Die Schleswiger Haudegen THE DOCKYARD versuchen erst gar nicht, den Haustürschlüssel zu benutzen – lieber wird die Brechstange angesetzt und sich mit Brachialgewalt ein Zugang verschafft. Jan Kamradek brüllt mit böser Miene böse Botschaften heraus, Sönke Petersen (g), Malle Reusch (g & v), Ingwer Jensen (d) und Ulle (b) prügeln auf ihre Instrumente ein, als hätten sie ‘nen Endorsement-Deal, der kostenlosen Nachschub garantiert. Ich habe die Band länger nicht gesehen und denke, dass sie einerseits noch etwas brachialer geworden sind, andererseits aber doch auch ein paar Feinheiten mehr im Gitarrenbereich und mehr Wechselgesang von Jan und Malle eingebaut haben. Dennoch ist das Ganze natürlich schon weiterhin brutal bis zur Stumpfheit. So einen Hardcore, dem sämtliche ironische Brechungen oder Punkeinflüsse abgehen, hab ich echt länger nicht kredenzt bekommen. In den Neunzigern gab es das ja häufiger, da fand ich das zum Teil ganz geil, mittlerweile höre ich diesen Stil zu Hause gar nicht mehr. In den besten Momenten erinnern mich THE DOCKYARD an BLOOD FOR BLOOD, gerade von der Melodieführung in den Refrains her.

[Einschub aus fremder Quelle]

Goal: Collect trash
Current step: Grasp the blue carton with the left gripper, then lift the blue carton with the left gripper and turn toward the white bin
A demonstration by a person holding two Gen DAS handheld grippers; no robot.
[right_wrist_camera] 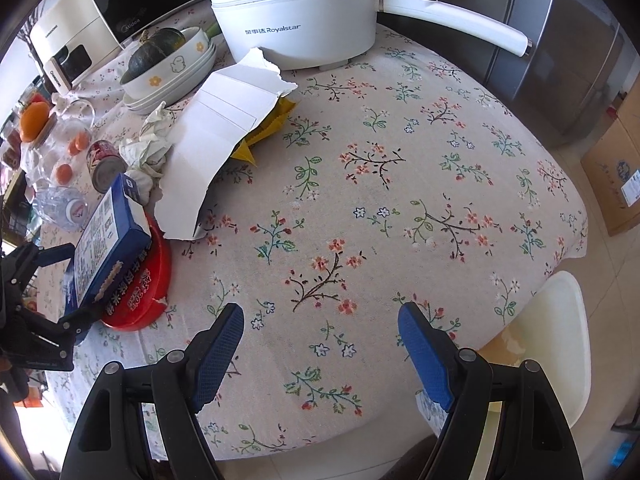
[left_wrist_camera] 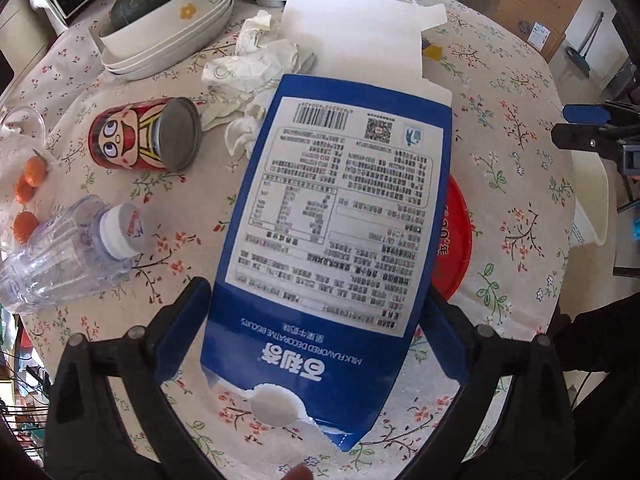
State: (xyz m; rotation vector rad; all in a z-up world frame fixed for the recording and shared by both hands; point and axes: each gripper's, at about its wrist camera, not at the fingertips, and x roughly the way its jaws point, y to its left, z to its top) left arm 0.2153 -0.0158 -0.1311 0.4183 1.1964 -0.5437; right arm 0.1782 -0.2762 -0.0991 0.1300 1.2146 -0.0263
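Observation:
A blue biscuit box (left_wrist_camera: 332,220) lies label up, tilted across a red bowl lid (left_wrist_camera: 456,236). My left gripper (left_wrist_camera: 316,292) stands open astride the box's near end, a pad close beside each long edge. From the right wrist view, the box (right_wrist_camera: 108,248) rests on the red lid (right_wrist_camera: 148,280) with the left gripper (right_wrist_camera: 76,284) around it. My right gripper (right_wrist_camera: 320,312) hangs open over bare tablecloth, holding nothing. Other litter includes a red can (left_wrist_camera: 148,140), a crushed plastic bottle (left_wrist_camera: 72,248), crumpled tissues (left_wrist_camera: 252,68), a torn white carton (left_wrist_camera: 352,36) and a yellow wrapper (right_wrist_camera: 268,128).
Stacked white dishes with a green squash (left_wrist_camera: 168,20) stand at the back left. A white electric pot (right_wrist_camera: 296,20) stands behind the carton. Small oranges (left_wrist_camera: 32,176) lie by a glass at the far left. A white chair (right_wrist_camera: 560,340) is beside the table's right edge.

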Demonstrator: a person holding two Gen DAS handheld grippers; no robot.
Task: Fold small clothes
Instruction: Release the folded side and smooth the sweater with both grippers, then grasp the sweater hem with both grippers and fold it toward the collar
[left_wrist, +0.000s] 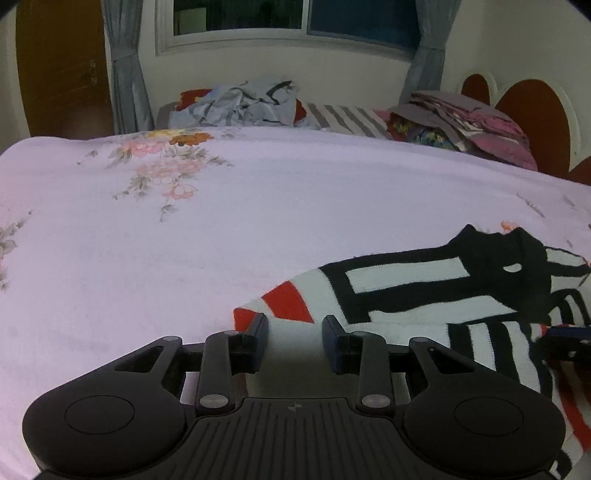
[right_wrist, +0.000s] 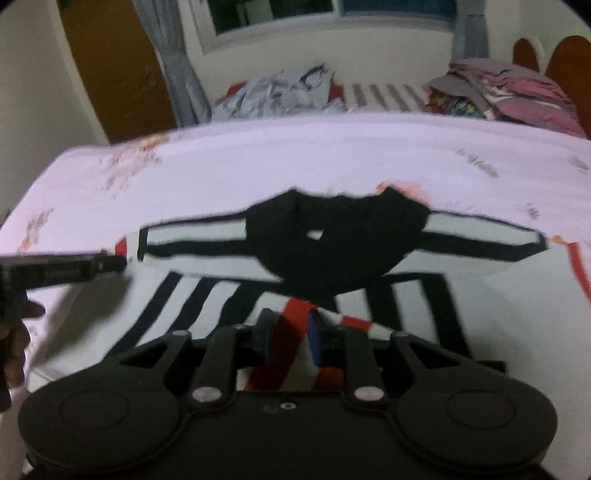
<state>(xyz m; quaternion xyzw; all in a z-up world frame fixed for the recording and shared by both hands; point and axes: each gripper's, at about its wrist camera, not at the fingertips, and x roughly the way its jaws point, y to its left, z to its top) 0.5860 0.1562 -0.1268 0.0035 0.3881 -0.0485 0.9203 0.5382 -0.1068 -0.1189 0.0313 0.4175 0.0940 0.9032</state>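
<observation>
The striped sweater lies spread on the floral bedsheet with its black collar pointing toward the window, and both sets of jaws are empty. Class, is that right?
Not quite. In the right wrist view the right gripper has a fold of the striped sweater between its jaws. The left gripper is empty, and the floral bedsheet and collar are as stated.

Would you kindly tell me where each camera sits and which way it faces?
Left wrist: on the left claw, looking down across the bed at the striped sweater's sleeve end; claw open, nothing gripped.
Right wrist: on the right claw, facing the sweater's collar; fabric between its fingers; a hand and the left claw at left.
Shared: sweater, bed, window, clothes piles.
</observation>
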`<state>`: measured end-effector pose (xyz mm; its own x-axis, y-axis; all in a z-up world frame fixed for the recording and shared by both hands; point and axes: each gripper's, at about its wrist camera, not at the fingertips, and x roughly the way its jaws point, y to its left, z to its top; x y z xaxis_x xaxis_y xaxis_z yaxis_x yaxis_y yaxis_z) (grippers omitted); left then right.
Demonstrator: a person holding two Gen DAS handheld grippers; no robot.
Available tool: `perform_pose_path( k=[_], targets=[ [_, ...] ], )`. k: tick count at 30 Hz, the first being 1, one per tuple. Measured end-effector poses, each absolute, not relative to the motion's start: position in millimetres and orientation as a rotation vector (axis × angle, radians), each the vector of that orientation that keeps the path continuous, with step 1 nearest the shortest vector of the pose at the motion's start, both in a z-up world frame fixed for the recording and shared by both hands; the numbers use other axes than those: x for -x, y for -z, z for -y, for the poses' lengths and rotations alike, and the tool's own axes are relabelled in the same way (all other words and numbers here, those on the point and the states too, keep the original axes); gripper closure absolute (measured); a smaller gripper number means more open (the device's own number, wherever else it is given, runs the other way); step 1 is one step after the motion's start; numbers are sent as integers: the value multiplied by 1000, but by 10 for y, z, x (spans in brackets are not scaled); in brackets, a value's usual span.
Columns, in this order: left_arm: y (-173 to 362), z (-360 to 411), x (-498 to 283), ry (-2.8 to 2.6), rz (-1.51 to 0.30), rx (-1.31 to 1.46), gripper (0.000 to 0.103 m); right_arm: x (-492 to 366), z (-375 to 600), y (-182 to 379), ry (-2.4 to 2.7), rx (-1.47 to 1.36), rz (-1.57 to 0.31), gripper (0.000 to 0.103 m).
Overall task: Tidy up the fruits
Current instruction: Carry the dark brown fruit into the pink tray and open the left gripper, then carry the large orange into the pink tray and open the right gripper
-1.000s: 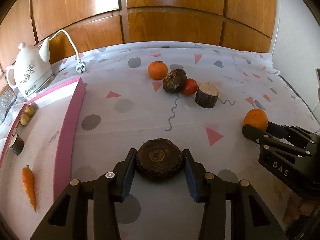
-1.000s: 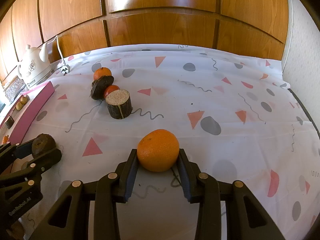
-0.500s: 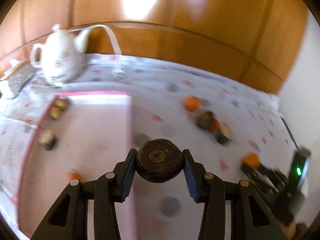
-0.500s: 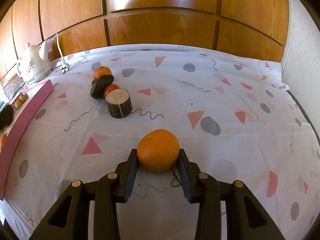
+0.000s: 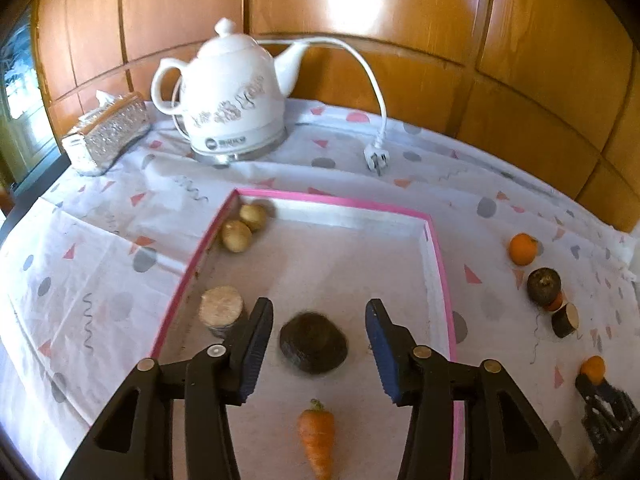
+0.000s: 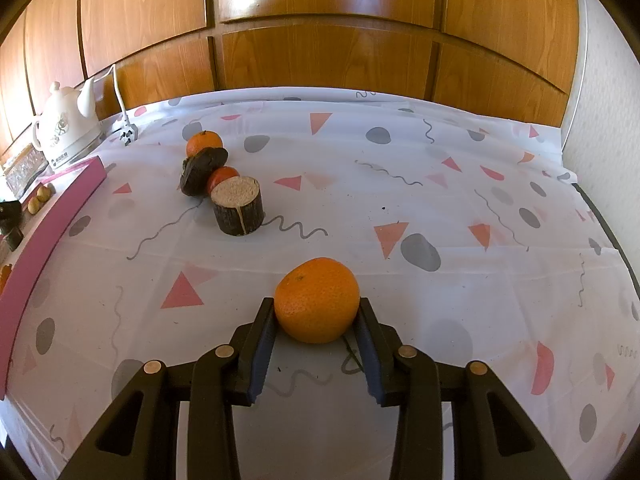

Meine letzte Live-Begegnung mit MAKINA fand im August 2015 statt, es war auch gleichzeitig die erste. Heute steht die Band in anderer Besetzung auf der Bühne, was aber Murats (v) Worten zufolge der Tatsache geschuldet sei, dass MAKINA ein Kollektiv seien, mal könne eben der eine nicht, mal steige der andere aus, im Herzen gehörten aber alle weiterhin dazu… Das ist doch mal charmant. Überhaupt gewinnt Murat mit seinen Ansagen alle Herzen für sich, ich jedenfalls höre dem Kerl total gern zu. „Ich muss erst mal Rede halten, Entschuldigung“, heißt es daher vor fast jedem Stück in nahezu perfektem Deutsch. Ja, gern! Jetzt hab ich außer in der Einleitung noch gar nichts zur Musik gesagt – dabei ist die der Hammer! Der geschätzte KN-Kollege Kai-Peter Boysen (ein Lichtblick des ansonsten stetig schlechter werdenden Blattes!) schreibt in seinem Review, dass er SPERMBIRDS, BLACK SABBATH oder METAL CHURCH heraushöre. Nicht schlecht! Auch ich assoziiere während des Auftritts wild mit Klassikern aus dem Metal- und Punk-Bereich. So kommt mir angesichts des abwechslungsreichen Gitarrenspiels Oliver Makris von den EMILS in den Sinn und irgendwie muss ich ab und zu auch an DRITTE WAHL denken. Murats Stimme drückt allen Songs den Stempel auf – sehr kraftvoll/melodisch wie Dee Snider, dabei rauchig, wütend und melancholisch. Es ist ja übrigens so ein Irrtum, wenn Menschen meinen, dass Texte lediglich Beiwerk seien – MAKINA sind ein gutes Gegenbeispiel, denn Murats Gedanken über die politischen Verhältnisse in der Türkei brechen sich leidenschaftlich Bahn, was gar nicht möglich wäre, wenn es über lediglich um Mumien, Monstren, Mutationen ginge. Enttäuschung, Hoffnung, Empathie – all dies schwingt mit und verleiht Songs wie „Instanbul“, „Run Away“, „Vatan“ oder „Kukla“ die ihnen eigene Durchschlagkraft.


Tolles Konzert und die EP (aufgenommen im BLASTBEAT PRODUCTIONS Studio) bekomme ich gar nicht mehr vom Teller. Holt euch das Teil UNBEDINGT!